Norvège: le ministre de la Santé veut faciliter le changement d’état civil pour les trans et les intersexes

Norvège: le ministre de la Santé veut faciliter le changement d’état civil pour les trans et les intersexes

Le gouvernement norvégien, en la personne de son ministre de la Santé ouvertement gay Bent Høie, a annoncé vendredi 18 mars qu’une proposition de loi allait être introduite pour permettre aux personnes trans de changer d’état civil sans passer par un traitement médical.

D’après le communiqué officiel, le système actuel pour changer d’état civil est « inacceptable » et n’a pas changé depuis 60 ans. La proposition de loi « respecte les droits humains », déclare le ministère de la Santé norvégien Bent Høie.  Déjà en avril 2015, ce projet de changement législatif avait été annoncé. Pour Amnesty International, qui a mené le combat pour ce changement, « cette réforme est un progrès important qui pourrait changer la vie des personnes trans en Norvège dans les générations à venir. »

La proposition précise que toute personne qui sent que son genre diffère du sexe qui lui a été attribué à la naissance a le droit de changer cela sur la base de sa propre expérience. Pour changer d’état civil, il faudra remplir un document et l’envoyer au centre des impôts le plus proche. Il y aura une distinction claire entre le traitement médical et le processus pour changer de genre légalement.

PROPOSITION HISTORIQUE
Pour le ministre de la Santé, cette proposition est historique car « c’est maintenant à l’individu et non plus aux services de santé de décider quand elle ou il décide de changer de genre légal ». Le ministère propose que les personnes âgées de plus de 16 ans puissent faire elles-mêmes la déclaration. Pour les enfants entre six et 16 ans, ils devront faire la déclaration avec leurs parents. Si un seul des parents donne son consentement, il est alors prévu une disposition pour approuver la demande si c’est dans l’intérêt de l’enfant. Les enfants de moins de six ans peuvent bénéficier d’un changement d’état civil si l’enfant est né avec « une ambiguïté génitale » qui doit être documentée par le personnel médical. Cette dernière disposition concerne les personnes intersexes.

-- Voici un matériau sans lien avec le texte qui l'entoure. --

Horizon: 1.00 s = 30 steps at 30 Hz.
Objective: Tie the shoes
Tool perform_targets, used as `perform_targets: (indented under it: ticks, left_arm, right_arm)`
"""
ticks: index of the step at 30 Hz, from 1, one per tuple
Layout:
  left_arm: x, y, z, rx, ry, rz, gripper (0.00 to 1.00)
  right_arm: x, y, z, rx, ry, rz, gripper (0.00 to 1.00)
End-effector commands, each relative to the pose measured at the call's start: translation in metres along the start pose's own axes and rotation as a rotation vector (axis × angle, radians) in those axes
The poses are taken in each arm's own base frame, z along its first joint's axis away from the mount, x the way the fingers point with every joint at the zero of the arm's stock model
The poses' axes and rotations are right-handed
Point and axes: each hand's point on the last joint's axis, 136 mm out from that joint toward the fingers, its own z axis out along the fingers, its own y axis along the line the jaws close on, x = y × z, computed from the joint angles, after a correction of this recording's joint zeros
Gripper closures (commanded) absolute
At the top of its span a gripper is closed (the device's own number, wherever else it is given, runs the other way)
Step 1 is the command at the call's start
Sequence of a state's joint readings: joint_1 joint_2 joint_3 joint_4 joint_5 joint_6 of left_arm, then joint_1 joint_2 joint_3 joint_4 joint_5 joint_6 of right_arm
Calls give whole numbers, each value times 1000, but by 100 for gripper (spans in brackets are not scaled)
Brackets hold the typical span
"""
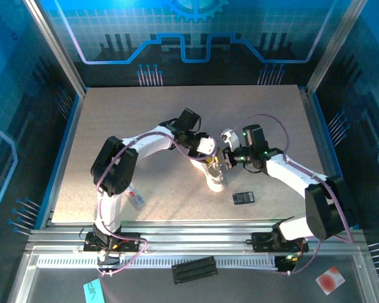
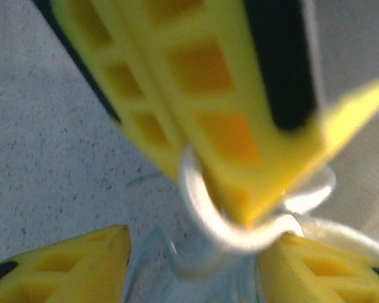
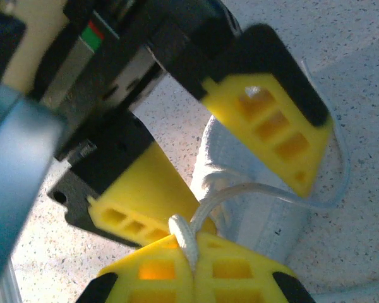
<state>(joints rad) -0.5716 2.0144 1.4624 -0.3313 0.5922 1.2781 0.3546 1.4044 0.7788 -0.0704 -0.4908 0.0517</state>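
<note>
**Two grippers at the laces, no knot yet**

Two fingers of the right gripper (image 3: pixel 191 251) are pressed together on a thin white lace (image 3: pixel 184 233), which rises out of the pinch and runs back toward the shoe. In the left wrist view the same closed fingers come down from above with a loop of lace curled round their tip (blurred, but the curl is plain enough). The left gripper (image 2: pixel 196 241) stands about half open on either side of that loop, its jaws apart and nothing clamped between them as far as I can tell.

Just beneath both grippers lies the sneaker (image 1: pixel 213 178), light grey, near the middle of the table (image 1: pixel 114 126), toe toward the arm bases. A second strand (image 3: pixel 338 165) trails loose off its side onto the table surface. A small black rectangle (image 1: pixel 243 197) lies near the shoe on the right arm's side, and a white tag (image 1: pixel 137 201) sits well apart beside the left arm.

As for progress, I judge the tying to be in its early-to-middle part: one lace is gathered and looped, but no crossed knot or bow shows on the shoe. Left to do, by my reading, are taking the loop or the free strand in the left gripper, passing one through the other, and pulling both tight.
</note>
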Motion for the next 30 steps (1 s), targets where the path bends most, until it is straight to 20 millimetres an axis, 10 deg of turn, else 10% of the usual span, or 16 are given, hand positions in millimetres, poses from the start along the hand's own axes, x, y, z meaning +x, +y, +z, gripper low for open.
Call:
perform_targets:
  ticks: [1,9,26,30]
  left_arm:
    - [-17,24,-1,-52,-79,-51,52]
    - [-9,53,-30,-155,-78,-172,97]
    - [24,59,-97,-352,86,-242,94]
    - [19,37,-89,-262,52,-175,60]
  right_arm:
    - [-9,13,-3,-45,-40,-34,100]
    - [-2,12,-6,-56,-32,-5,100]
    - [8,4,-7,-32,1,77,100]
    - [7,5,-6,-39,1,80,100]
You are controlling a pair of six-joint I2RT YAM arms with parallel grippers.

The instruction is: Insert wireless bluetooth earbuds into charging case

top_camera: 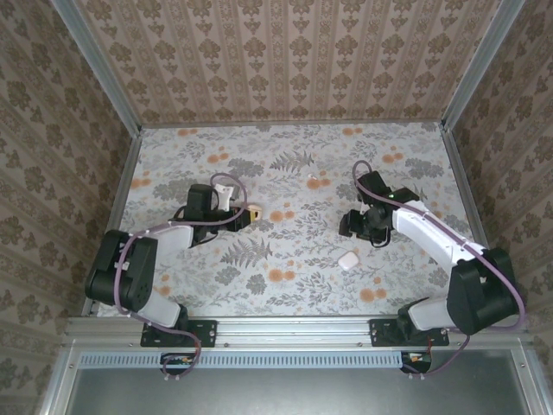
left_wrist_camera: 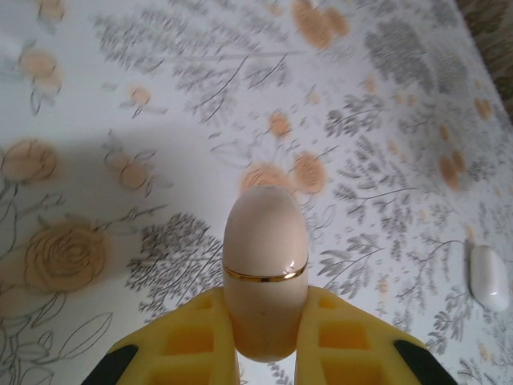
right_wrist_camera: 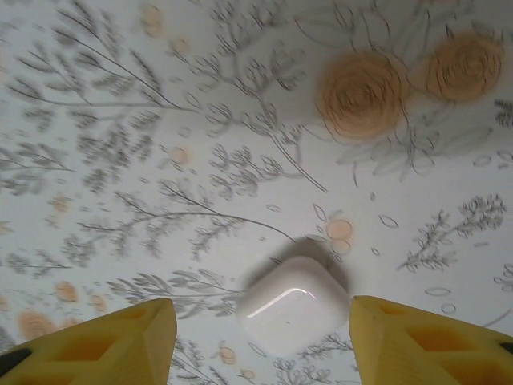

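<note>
A white rounded-square charging case lies closed on the flowered table. In the right wrist view the case sits on the table between and below the tips of my right gripper, which is open and apart from it. My right gripper hangs just behind the case. One tiny white earbud lies at mid-table, further back. My left gripper is shut on a tan egg-shaped piece with a gold band. A small white oblong piece, apparently an earbud, lies at the right of the left wrist view.
The table is walled in by patterned panels on three sides, with metal posts at the back corners. A metal rail runs along the near edge by the arm bases.
</note>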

En juillet dernier, Yagg avait interviewé Bent Høie, ministre issu de la droite libérale conservatrice, sur les modalités de la première mouture de la loi qui devrait enfin voir le jour. Et sur ce qui l’avait motivé à proposer ce changement. « Aujourd’hui, déclarait-il à Yagg, , il y a l’obligation d’avoir eu recours à un traitement médical, à la chirurgie, mais aussi à la stérilisation. » Le ministre avait expliqué qu’au niveau du calendrier, il faudrait plusieurs mois de discussion et que la loi devrait « être mise en œuvre l’année prochaine ».

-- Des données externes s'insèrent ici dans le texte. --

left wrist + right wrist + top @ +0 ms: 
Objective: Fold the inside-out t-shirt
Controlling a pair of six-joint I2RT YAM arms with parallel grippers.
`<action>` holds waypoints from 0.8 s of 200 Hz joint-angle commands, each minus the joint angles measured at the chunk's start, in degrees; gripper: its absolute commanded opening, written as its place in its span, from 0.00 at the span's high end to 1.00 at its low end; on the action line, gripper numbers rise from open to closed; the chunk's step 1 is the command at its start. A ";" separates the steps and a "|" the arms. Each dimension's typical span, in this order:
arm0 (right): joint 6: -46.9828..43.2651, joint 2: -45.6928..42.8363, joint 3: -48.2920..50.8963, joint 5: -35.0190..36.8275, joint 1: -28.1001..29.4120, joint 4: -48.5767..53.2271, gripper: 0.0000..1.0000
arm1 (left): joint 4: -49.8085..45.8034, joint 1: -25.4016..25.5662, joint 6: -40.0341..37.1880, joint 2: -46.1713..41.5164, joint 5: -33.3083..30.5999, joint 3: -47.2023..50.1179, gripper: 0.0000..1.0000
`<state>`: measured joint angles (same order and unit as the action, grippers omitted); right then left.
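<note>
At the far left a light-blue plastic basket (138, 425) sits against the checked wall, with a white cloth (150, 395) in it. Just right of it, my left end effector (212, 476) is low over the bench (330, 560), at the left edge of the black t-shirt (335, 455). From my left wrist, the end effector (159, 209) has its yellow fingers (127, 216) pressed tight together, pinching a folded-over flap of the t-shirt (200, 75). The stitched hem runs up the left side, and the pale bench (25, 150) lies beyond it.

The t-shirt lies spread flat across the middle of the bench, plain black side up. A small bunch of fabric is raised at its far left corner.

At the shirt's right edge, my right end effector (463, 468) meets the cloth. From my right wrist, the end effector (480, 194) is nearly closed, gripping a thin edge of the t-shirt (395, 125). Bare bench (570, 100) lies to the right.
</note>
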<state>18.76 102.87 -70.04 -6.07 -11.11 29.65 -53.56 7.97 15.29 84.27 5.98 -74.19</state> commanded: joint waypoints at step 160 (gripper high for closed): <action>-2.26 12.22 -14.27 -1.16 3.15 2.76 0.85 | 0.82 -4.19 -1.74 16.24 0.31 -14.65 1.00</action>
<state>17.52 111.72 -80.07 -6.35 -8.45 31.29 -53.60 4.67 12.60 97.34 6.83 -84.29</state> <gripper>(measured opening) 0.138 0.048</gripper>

Nous y sommes. Il faut maintenant que le Parlement norvégien approuve ce projet de changement d’état civil. La Norvège rejoindrait alors plusieurs autres pays d’Europe, dont le Danemark et l’Irlande, qui ont adopté des législations similaires récemment. En France, une proposition de loi pour le changement d’état civil a été déposée par le groupe socialiste à l’Assemblée nationale en septembre 2015. Mais elle ne fait pas l’unanimité auprès des associations LGBT et de défense des droits humains.